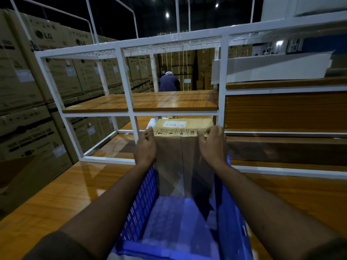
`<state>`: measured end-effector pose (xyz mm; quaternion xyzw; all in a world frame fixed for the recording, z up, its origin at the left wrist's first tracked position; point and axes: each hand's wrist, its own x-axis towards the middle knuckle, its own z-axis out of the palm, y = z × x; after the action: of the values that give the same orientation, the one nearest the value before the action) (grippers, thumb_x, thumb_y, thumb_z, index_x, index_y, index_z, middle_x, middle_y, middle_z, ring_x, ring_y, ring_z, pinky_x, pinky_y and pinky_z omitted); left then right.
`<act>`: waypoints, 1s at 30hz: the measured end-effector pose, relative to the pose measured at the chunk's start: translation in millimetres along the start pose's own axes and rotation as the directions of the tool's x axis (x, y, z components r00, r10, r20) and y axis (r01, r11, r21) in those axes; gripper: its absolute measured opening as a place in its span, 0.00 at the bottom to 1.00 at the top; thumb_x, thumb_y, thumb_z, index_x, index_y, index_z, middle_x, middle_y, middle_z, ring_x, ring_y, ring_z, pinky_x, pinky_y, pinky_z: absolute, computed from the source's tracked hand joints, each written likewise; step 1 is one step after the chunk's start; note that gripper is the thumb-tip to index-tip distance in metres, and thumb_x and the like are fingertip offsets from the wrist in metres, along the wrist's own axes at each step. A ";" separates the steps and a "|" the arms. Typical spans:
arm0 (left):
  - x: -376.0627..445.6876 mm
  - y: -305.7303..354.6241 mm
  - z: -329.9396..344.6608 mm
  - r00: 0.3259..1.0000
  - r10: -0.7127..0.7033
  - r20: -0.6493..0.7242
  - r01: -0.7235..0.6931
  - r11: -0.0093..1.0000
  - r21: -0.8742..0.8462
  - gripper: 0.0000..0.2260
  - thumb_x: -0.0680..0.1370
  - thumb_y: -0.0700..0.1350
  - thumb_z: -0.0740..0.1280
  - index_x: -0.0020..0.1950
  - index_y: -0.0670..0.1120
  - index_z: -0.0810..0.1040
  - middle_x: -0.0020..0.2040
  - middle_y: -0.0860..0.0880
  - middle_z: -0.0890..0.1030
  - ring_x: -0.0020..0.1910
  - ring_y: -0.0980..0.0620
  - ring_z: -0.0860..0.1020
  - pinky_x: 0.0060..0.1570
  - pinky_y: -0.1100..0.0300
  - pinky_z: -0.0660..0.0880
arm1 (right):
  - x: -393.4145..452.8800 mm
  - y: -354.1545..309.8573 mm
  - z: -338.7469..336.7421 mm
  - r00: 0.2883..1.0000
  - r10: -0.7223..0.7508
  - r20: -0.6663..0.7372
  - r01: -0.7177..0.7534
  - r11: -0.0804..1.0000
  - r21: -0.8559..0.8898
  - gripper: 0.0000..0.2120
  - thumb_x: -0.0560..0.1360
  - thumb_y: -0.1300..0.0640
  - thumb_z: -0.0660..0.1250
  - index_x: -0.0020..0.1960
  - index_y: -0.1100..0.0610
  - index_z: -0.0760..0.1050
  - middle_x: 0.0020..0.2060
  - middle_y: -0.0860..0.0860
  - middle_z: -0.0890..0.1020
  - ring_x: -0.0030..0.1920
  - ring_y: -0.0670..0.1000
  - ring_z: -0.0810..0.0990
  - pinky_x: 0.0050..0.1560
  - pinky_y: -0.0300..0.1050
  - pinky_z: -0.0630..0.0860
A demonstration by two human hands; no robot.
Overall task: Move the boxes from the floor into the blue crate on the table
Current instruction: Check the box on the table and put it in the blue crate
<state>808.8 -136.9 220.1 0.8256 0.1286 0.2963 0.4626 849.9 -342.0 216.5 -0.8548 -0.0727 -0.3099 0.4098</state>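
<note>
Down the middle of the frame, a tall cardboard box (pixel 183 158) stands upright at the far end of the blue crate (pixel 139 199), which sits on the glossy wooden table (pixel 62 186). The box rises well above the crate's walls, and the near half of the crate floor lies bare below it.

Left of centre, the left hand (pixel 145 147) is clamped on the box's upper left edge, fingers curled over the top corner, thumb side against the face. Centre, the box shows a barcode label and a row of handling symbols on its top panel, with a tape seam running down the front. It looks stiff and square-sided; the tape and plain card could be slick under the palms, and the handling marks suggest contents worth treating gently. Weight I can't judge, though two hands on it hints at some heft. Opposite top edges look like the best hold.

Right of centre, the right hand (pixel 213 143) mirrors it, fingers hooked over the upper right corner, gripping firmly.
</note>
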 end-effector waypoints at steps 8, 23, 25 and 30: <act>11.6 -13.9 -36.8 0.860 -0.436 0.264 0.505 0.796 -0.333 0.23 0.83 0.61 0.59 0.54 0.41 0.78 0.42 0.42 0.82 0.37 0.47 0.77 0.35 0.57 0.73 | 23.1 17.2 -19.8 0.703 0.691 0.167 -0.695 0.618 0.368 0.29 0.80 0.33 0.50 0.62 0.56 0.71 0.51 0.55 0.82 0.48 0.55 0.81 0.50 0.54 0.79; -35.4 51.8 -71.4 0.816 -0.246 0.523 0.371 0.917 -0.148 0.12 0.85 0.46 0.60 0.44 0.45 0.75 0.39 0.44 0.81 0.43 0.44 0.77 0.49 0.45 0.76 | 22.5 7.0 -65.6 0.718 0.306 0.625 -0.660 0.584 0.473 0.21 0.83 0.42 0.56 0.50 0.57 0.78 0.40 0.54 0.84 0.40 0.52 0.83 0.41 0.45 0.78; -30.8 53.9 -74.0 0.833 -0.138 0.536 0.337 0.895 -0.293 0.11 0.85 0.48 0.59 0.48 0.45 0.77 0.36 0.48 0.83 0.38 0.47 0.80 0.36 0.54 0.77 | 25.5 -1.5 -79.4 0.786 0.239 0.570 -0.585 0.586 0.560 0.19 0.83 0.44 0.56 0.45 0.55 0.77 0.34 0.51 0.82 0.34 0.49 0.82 0.34 0.42 0.78; -19.6 48.4 -79.0 0.876 -0.007 0.482 0.309 0.777 -0.549 0.17 0.84 0.56 0.59 0.48 0.48 0.82 0.41 0.46 0.82 0.39 0.46 0.79 0.38 0.54 0.75 | 32.7 -12.6 -100.0 0.782 0.260 0.567 -0.621 0.409 0.669 0.28 0.81 0.34 0.52 0.41 0.55 0.77 0.26 0.49 0.80 0.25 0.48 0.79 0.25 0.36 0.76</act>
<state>742.3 -118.2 284.8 0.6628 -0.0149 0.0792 0.7444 824.2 -412.6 291.2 -0.5841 -0.0537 0.0547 0.8081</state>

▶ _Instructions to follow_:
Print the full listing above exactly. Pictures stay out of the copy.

▶ _Answer to this problem_:
`<state>`: measured end-effector pose (xyz mm; quaternion xyzw; all in a world frame fixed for the recording, z up, its origin at the left wrist's first tracked position; point and axes: each hand's wrist, its own x-axis towards the middle knuckle, its own z-axis out of the palm, y = z × x; after the action: of the values that give the same orientation, the one nearest the value before the action) (grippers, thumb_x, thumb_y, thumb_z, index_x, index_y, index_z, middle_x, middle_y, middle_z, ring_x, ring_y, ring_z, pinky_x, pinky_y and pinky_z omitted); left then right.
`<act>`: waypoints, 1s at 30hz: the measured end-effector pose, relative to the pose measured at the chunk's start: translation in millimetres along the start pose's own axes and rotation as the directions of the tool's x axis (x, y, z components r00, r10, r20) and y axis (r01, r11, r21) in those axes; gripper: its absolute measured opening as a place in its span, 0.00 at the bottom to 1.00 at the top; thumb_x, thumb_y, thumb_z, index_x, index_y, index_z, middle_x, middle_y, middle_z, ring_x, ring_y, ring_z, pinky_x, pinky_y, pinky_z: absolute, computed from the source's tracked hand joints, each written likewise; step 1 is one step after the chunk's start; note that gripper is the thumb-tip to index-tip distance in metres, and thumb_x and the like are fingertip offsets from the wrist in metres, along the wrist's own axes at each step. A ";" separates the steps and a "|" the arms. Typical spans:
arm0 (left):
  - x: -376.0627..445.6876 mm
  - y: -305.7303..354.6241 mm
  - z: -329.9396..344.6608 mm
  - r00: 0.3259..1.0000
  - r10: -0.7127..0.7033
  - r20: -0.6493..0.7242
  - r01: -0.7235..0.6931
  - r11: -0.0093..1.0000
  - r21: -0.8742..0.8462
  - gripper: 0.0000..0.2260
  - thumb_x: -0.0680..0.1370
  - thumb_y: -0.0700..0.1350
  - thumb_z: -0.0740..0.1280
  - index_x: -0.0020..0.1950
  - index_y: -0.0670..0.1120
  - index_z: -0.0810..0.1040
  - middle_x: -0.0020..0.2040
  - middle_y: -0.0860..0.0880
  - middle_z: -0.0890..0.1030
  - ring_x: -0.0020..0.1910
  - ring_y: -0.0980..0.0620
  - ring_z: -0.0860..0.1020
  - pinky_x: 0.0060..0.1570
  - pinky_y: -0.1100..0.0300
  - pinky_z: -0.0660..0.0880
arm1 (right):
  - x: -393.4145..452.8800 mm
  - y: -354.1545..309.8573 mm
  - z: -338.7469..336.7421 mm
  - r00: 0.2883..1.0000
  - r10: -0.7223..0.7508
  - r20: -0.6663..0.7372
  - r01: -0.7177..0.7534
  - r11: -0.0804..1.0000
  - r21: -0.8559..0.8898
  - gripper: 0.0000..0.2120
  - thumb_x: -0.0560..0.1360
  - thumb_y: -0.1300..0.0640
  - thumb_z: -0.0660..0.1250
  - index_x: -0.0020..0.1960
  - index_y: -0.1100..0.0610
  - index_z: -0.0760..0.1050
  - middle_x: 0.0020..0.2060
  - middle_y: -0.0860..0.0860
  - middle_z: -0.0890..0.1020
  - ring_x: -0.0030..0.1920
  - ring_y: -0.0670..0.1000
  - ring_z: -0.0810..0.0990
  - pinky_x: 0.0050..0.1560
  - pinky_y: -0.0300..0.1050
  - pinky_z: -0.0630..0.0860
A demonstration by two human hands; no robot.
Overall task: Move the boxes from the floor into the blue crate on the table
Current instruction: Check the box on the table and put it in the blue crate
<state>808.8 -136.9 220.1 0.8256 0.1286 0.2963 0.4626 849.9 -342.0 216.5 -0.8548 -0.0727 -0.3099 0.4098</state>
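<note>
Down the middle of the frame, a tall cardboard box (pixel 183 158) stands upright at the far end of the blue crate (pixel 139 199), which sits on the glossy wooden table (pixel 62 186). The box rises well above the crate's walls, and the near half of the crate floor lies bare below it.

Left of centre, the left hand (pixel 145 147) is clamped on the box's upper left edge, fingers curled over the top corner, thumb side against the face. Centre, the box shows a barcode label and a row of handling symbols on its top panel, with a tape seam running down the front. It looks stiff and square-sided; the tape and plain card could be slick under the palms, and the handling marks suggest contents worth treating gently. Weight I can't judge, though two hands on it hints at some heft. Opposite top edges look like the best hold.

Right of centre, the right hand (pixel 213 143) mirrors it, fingers hooked over the upper right corner, gripping firmly.
</note>
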 end-effector waypoints at steps 8, 23, 25 and 30: <act>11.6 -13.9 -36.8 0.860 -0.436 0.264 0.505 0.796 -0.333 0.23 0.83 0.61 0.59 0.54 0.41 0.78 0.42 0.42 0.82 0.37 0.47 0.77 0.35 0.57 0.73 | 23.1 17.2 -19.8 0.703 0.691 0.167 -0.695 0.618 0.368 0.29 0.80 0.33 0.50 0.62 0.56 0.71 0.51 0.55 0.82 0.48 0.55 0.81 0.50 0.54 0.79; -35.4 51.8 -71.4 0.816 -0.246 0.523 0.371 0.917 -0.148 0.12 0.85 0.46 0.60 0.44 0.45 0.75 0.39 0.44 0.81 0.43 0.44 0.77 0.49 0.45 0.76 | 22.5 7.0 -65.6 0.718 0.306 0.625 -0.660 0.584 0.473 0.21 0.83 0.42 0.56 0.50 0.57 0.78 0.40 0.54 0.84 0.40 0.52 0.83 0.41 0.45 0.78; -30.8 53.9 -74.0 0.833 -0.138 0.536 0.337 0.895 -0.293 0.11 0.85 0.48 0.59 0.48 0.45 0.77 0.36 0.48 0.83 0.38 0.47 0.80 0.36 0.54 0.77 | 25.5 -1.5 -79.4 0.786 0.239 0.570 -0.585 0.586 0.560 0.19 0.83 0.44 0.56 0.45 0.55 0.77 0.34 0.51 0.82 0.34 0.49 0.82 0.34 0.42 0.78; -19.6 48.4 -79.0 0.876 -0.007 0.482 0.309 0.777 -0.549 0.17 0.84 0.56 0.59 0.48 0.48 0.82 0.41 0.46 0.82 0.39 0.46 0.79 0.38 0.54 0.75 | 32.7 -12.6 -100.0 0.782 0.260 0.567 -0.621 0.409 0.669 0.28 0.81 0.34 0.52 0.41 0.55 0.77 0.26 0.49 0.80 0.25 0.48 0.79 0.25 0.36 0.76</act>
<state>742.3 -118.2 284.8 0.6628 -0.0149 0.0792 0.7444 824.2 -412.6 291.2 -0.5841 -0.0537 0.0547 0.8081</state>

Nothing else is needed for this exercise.